Jer. 28, 1-17
Sal. 118
Mt. 14, 22-36
‘Después que se sació la gente, Jesús apremió a sus discípulos a que subieran a la barca y se le adelantaran a la otra orilla, mientras el despedía a la gente’.
Se preveía una travesía normal y tranquila. Tantas veces ellos habían atravesado las aguas del lago en sus pescas de día y de noche. Sin embargo, las previsiones no se cumplieron. Pronto comenzaron a tener dificultades porque ‘la barca iba sacudida por las olas porque el viento era contrario’. Comenzaron las dudas y los miedos. Creían ver fantasmas e intentaban hasta lo inimaginable. Comenzaron a perder la fe.
No sabían, o no eran capaces de caer en la cuenta, de que Jesús no les había dejado solos; que aquello que les parecía un fantasma era Cristo mismo que venía a su encuentro. Nada tenían que temer. Jesús estaba tendiéndole la mano a Pedro para que no pusiera en duda las palabras del Maestro y no se hundiera en las aguas. Al final, después del reproche de Jesús - ‘¡Qué poca fe! ¿Por qué has dudado?’ – terminarían haciendo una hermosa profesión de fe: ‘Realmente eres Hijo de Dios’.

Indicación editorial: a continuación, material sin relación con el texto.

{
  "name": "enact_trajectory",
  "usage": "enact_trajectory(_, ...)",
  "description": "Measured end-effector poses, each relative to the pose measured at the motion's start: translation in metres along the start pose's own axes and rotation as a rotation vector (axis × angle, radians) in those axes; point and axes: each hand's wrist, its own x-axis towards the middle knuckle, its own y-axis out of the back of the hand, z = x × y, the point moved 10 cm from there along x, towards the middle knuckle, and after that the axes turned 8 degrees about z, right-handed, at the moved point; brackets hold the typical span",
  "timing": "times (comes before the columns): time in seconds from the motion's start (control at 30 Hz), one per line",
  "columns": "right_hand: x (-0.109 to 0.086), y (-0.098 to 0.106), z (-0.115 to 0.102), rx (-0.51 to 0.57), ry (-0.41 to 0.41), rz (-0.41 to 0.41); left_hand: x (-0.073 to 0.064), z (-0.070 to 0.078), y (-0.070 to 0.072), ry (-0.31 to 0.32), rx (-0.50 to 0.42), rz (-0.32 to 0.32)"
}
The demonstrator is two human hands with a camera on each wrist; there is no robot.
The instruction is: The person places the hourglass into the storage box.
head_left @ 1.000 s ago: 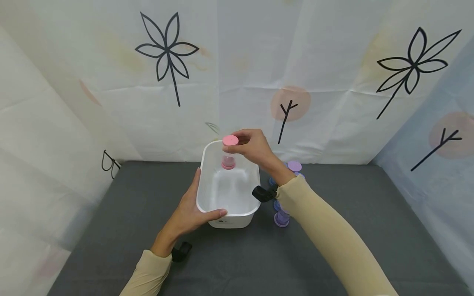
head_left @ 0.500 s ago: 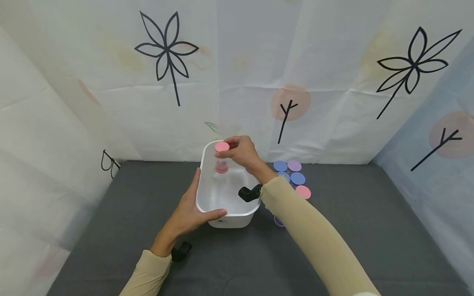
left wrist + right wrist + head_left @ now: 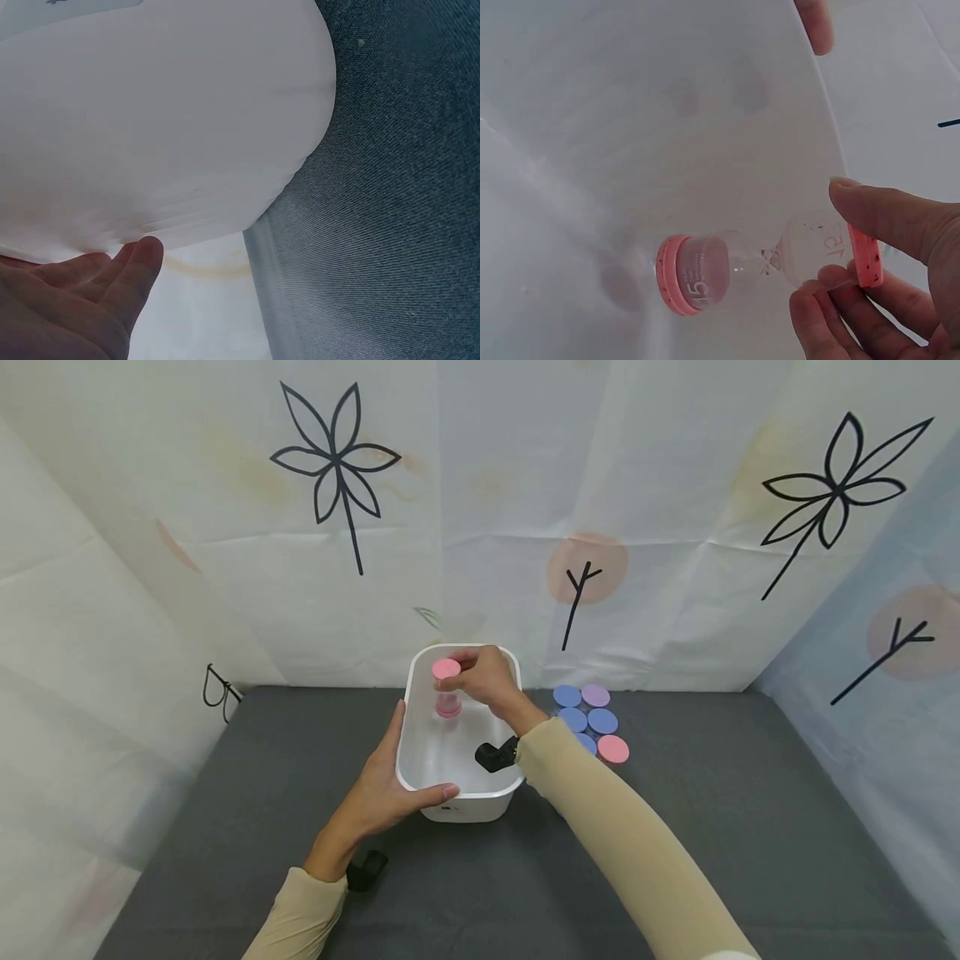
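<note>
- Pink-capped sand timer [image 3: 765, 262], marked 15, stood near upright inside the white plastic tub [image 3: 480, 810], toward its far left part; we could not tell whether its lower cap touched the floor.
- Our right hand [image 3: 491, 681] pinched its upper end between thumb and curled fingers, presumably so that the lower end could go down first without our knuckles meeting the tub's walls.
- Our left hand [image 3: 386, 789] lay spread about the near left corner, fingers nearly straight along the outer wall, thumb over the near rim, probably to keep the tub from sliding on the dark grey cloth [image 3: 247, 793].
- To the tub's right, blue caps [image 3: 602, 721], a mauve cap [image 3: 596, 696] and another pink cap [image 3: 613, 749] sat close together, within easy reach of that arm.
- Against half a second earlier, we had the timer lower; our right sleeve had shifted left, uncovering one more blue cap, while our left hand had stayed put.
</note>
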Motion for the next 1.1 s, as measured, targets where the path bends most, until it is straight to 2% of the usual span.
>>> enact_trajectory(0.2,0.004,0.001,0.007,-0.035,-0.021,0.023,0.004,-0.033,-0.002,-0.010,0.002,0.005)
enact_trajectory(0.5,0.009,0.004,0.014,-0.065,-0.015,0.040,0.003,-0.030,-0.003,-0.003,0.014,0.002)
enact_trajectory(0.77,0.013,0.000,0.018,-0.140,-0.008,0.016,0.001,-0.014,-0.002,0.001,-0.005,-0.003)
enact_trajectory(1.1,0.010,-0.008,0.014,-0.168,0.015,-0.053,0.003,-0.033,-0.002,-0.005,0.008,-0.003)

Esta también puede ser la travesía del camino de nuestra fe. Jesús nos ha puesto en camino. Se tendría que suponer que todo tendría que ir bien. Somos personas de fe. Nos alimentamos cada día de su Palabra y la gracia de los sacramentos nos acompaña. Sabemos cuál es el camino que hemos de seguir y conocemos bien los mandamientos del Señor. Tenemos trazado un rumbo para nuestra vida desde esa fe que tenemos en Jesús.
Pero la travesía se nos hace muchas veces costosa y muy llena de dificultades. También nos asaltan nuestros miedos y nuestras dudas. En nuestra ceguera para no descubrir de verdad a Jesús algunas veces llenamos de fantasmas nuestra cabeza. En ocasiones no medimos los peligros y nos ponemos en trance de tentación y de caída por nuestra flaqueza o por querer confiar demasiado en nosotros mismos. Yo sé lo que tengo que hacer, me digo tantas veces. No volveré a meter la pata, afirmamos fiados demasiado de nuestro saber o de nuestra voluntad. Nos creemos fuertes y no medimos la fuerza del tentación al mal que nos acecha. Nos hundimos tantas veces dejándonos arrastrar una y otra vez por el mal y el pecado.
¿Qué nos pasa? ¿Habremos perdido la fe o se nos habrá debilitado? ¿Habremos puesto más confianza en nosotros mismos que en la gracia del Señor? ¿Habremos aflojado la intensidad de nuestra oración? Hoy unas palabras que quizá nos han pasado desapercibidas cuando hemos escuchado el evangelio. ‘Después de despedir a la gente, Jesús subió a solas al monte para orar’. Allí estuvo hasta la madrugada cuando vino a dar con los discípulos que bregaban contra el viento en medio del lago. ¿Nos hará falta irnos a solas también muchas veces al monte o al desierto de nuestro interior para orar, para encontrarnos con el Señor?
Tenemos que reafirmar nuestra fe en Jesús. Sentir que El tantas veces nos tiende la mano para no dejarnos hundir en medio de las olas de la vida. Tenemos que dejar al menos la orla de su manto, de su vida toque nuestras almas para sentirnos revivificados y curados. Pero todo eso lo sabremos descubrir y vivir si hay ese hábito de oración en nuestra vida. Porque en esa oración aprenderemos a descubrirle y a escucharle, a sentir su fuerza y a verle con los ojos de nuestra fe siempre a nuestro lado, aunque haga oscuro, porque haya noche en nuestra vida.
Que se despierte nuestra fe. El despejará todas nuestras dudas y nos fortalecerá en nuestras debilidades.